Escribía el otro día en el periódico Rafael Conte (pronto, dicen, entrará con sus puritos malolientes en la Real Academia representando a los críticos literarios) que la nueva edición castellana de Edad de hombre, de Michel Leiris, publicada por la editorial Laetoli, recupera “la espléndida traducción del gran escritor chileno que fue Mauricio Wazquez”. ¿Espléndida? ¿Ha leído Conte esa traducción de 1979? ¿Sabe de qué habla? Wacquez fue un novelista apreciable, pero su traducción de Leiris es infame, tanto que cabe sospechar que en realidad firmó algo subcontratado a un ignorante en cualquier lengua viva o muerta, aunque eso sí, todavía peor pagado que él. Y el editor de entonces, me temo, apuntaló el desastre con erratas de grueso calibre. La edición de Laetoli, en cambio, es modélica, pero sé que lo es por los desvelos del editor, que se propuso enmendar el chandrío que tenía entre manos, y sobre todo gracias al anónimo corrector (no consta en la página de créditos), quien ha hecho una labor espléndida de acicalamiento de aquel texto seudocastellano. Mauricio Wacquez continúa figurando como traductor, pero el editor y el corrector son los artífices de una publicación que, ahora sí, nos regala al verdadero Leiris.
Se ha convertido en un lugar común entre las gentes del libro lamentar la desaparición en el sector de figuras como los revisores técnicos o de traducciones, o los correctores de estilo o de pruebas, que antes aseguraban al menos la pulcritud de los textos publicados. La extensión implacable de un modo de actuar guiado sólo por la lógica financiera merma la calidad de los productos que compramos en las librerías.
Conozco a algunos de estos mediadores, que compensan las frecuentes carencias del autor o traductor. Son revisores y correctores que poseen saberes enciclopédicos, y capaces de enmendar disparates sintácticos, de encontrar el nombre correcto de alguien a quien el autor citó a la buena de dios, de advertir incongruencias en fechas, de poner signos de puntuación en su sitio y no como si el autor los hubiera espolvoreado sobre el texto.
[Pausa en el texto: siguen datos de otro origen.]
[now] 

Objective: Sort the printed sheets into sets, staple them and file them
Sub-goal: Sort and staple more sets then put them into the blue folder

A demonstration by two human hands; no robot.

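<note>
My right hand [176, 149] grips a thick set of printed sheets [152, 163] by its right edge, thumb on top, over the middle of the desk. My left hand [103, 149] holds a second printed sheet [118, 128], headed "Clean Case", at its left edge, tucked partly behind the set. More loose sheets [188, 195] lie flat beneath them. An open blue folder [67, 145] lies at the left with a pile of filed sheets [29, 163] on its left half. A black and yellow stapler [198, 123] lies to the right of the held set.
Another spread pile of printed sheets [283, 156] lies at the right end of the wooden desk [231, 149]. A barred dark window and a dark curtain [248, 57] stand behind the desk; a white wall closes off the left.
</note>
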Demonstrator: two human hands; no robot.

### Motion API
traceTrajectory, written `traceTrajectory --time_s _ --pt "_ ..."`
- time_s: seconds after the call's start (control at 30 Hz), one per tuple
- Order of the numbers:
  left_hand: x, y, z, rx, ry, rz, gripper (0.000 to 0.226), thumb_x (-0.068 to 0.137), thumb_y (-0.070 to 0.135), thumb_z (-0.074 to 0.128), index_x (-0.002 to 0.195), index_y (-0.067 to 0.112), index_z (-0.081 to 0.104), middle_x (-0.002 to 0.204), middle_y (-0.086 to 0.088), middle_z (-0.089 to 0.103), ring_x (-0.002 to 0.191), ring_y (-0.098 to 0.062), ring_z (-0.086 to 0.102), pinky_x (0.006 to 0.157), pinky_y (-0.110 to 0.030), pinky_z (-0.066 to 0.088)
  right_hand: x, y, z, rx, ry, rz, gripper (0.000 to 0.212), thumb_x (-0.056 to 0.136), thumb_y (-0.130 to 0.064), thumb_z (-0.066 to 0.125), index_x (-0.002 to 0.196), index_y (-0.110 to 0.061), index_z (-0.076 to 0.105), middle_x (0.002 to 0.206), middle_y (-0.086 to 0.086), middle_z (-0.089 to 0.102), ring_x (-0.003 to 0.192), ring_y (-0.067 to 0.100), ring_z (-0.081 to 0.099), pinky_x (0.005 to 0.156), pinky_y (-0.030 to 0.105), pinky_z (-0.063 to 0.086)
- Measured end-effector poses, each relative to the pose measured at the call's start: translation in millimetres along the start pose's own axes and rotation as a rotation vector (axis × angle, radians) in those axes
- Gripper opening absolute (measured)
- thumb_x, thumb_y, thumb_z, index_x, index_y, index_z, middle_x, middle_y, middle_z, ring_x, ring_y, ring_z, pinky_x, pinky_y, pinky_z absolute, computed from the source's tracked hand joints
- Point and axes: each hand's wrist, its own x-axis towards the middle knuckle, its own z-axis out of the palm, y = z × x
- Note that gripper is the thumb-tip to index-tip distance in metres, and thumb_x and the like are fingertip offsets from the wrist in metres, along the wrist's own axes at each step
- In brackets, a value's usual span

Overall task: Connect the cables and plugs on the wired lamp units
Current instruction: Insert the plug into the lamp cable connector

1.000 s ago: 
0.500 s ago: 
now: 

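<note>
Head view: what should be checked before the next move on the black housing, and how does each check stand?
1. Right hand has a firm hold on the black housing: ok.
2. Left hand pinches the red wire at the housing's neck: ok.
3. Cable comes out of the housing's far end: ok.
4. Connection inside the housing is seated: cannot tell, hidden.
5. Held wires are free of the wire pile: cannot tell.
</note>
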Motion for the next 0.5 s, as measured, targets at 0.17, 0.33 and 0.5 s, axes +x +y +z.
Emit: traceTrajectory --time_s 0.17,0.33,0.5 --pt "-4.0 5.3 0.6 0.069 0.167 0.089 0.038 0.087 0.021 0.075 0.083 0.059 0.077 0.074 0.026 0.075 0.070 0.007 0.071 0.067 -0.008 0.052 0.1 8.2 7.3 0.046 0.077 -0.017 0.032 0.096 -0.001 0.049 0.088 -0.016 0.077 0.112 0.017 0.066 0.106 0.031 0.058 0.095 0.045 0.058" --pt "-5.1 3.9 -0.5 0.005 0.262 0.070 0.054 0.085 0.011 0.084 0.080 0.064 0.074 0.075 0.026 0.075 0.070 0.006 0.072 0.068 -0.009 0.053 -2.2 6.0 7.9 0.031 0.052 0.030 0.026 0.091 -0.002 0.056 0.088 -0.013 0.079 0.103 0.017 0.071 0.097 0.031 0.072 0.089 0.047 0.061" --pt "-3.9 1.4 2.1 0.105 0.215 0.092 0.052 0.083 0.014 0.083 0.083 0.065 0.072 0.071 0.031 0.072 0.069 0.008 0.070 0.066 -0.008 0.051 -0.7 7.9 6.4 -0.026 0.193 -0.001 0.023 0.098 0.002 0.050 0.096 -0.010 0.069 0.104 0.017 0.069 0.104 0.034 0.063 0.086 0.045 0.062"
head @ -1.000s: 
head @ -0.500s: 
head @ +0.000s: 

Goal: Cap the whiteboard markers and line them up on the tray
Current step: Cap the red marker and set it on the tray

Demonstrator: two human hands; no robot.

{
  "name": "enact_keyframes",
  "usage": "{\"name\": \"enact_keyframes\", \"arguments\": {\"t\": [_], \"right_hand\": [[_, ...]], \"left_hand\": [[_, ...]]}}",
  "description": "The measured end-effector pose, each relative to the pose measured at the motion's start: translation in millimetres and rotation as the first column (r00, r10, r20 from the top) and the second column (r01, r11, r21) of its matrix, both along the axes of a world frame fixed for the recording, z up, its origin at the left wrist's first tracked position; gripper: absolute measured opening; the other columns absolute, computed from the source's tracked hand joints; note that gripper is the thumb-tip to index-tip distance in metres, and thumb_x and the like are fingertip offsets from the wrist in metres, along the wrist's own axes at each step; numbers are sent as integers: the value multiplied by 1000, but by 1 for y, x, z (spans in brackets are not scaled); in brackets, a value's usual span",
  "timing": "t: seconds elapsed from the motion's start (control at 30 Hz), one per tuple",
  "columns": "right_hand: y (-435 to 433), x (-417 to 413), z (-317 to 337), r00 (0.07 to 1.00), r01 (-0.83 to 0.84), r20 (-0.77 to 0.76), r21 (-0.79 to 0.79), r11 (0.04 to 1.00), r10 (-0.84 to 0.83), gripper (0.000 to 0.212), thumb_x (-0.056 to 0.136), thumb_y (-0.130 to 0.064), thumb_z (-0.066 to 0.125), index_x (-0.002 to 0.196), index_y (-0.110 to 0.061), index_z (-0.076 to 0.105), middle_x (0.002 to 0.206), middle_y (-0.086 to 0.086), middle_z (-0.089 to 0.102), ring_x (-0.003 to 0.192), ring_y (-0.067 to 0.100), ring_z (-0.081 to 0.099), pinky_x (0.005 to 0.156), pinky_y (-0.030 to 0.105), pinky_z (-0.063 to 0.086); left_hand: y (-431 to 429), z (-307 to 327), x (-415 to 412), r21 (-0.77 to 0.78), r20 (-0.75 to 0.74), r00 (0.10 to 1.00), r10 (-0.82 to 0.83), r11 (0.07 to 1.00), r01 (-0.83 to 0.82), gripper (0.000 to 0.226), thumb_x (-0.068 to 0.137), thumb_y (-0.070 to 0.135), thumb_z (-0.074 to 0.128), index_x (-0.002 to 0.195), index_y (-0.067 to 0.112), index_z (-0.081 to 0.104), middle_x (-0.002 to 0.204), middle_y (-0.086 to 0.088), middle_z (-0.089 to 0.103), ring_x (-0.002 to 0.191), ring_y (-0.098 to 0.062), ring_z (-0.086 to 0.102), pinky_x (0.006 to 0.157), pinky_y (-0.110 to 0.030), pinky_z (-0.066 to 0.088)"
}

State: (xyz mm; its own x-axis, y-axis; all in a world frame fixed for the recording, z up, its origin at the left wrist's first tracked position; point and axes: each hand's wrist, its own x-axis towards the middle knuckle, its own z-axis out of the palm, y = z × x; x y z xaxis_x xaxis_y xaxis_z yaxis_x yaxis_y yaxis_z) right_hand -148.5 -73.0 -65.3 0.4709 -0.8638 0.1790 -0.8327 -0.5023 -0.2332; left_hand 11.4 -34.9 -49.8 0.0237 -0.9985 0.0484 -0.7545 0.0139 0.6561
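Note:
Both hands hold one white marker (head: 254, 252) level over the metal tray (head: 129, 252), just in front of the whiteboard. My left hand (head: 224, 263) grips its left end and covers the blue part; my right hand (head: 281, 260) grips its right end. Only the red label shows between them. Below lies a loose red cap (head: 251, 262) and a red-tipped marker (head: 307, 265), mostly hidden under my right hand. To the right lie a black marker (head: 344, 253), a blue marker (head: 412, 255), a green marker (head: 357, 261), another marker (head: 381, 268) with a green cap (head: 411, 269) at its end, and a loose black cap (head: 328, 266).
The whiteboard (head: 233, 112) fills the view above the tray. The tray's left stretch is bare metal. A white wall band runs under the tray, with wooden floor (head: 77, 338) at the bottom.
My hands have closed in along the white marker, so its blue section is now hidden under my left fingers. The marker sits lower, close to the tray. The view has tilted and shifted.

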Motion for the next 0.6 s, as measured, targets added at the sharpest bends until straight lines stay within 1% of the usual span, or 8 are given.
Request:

Pero son personas condenadas a cobrar tarifas ridículas, pese a lo cual las editoriales (sobre todo los grandes grupos) prescinden cada vez más de sus servicios, confiando en las nuevas tecnologías como si de una pócima mágica se tratara. Un eslabón esencial del proceso editorial está desapareciendo, y eso se nota en muchos libros.
Pero todo no está perdido, ni mucho menos. Quedémonos con el rigor y excelencia con que sellos como Laetoli afrontan su producción. Lo primero de todo el texto, siempre el texto.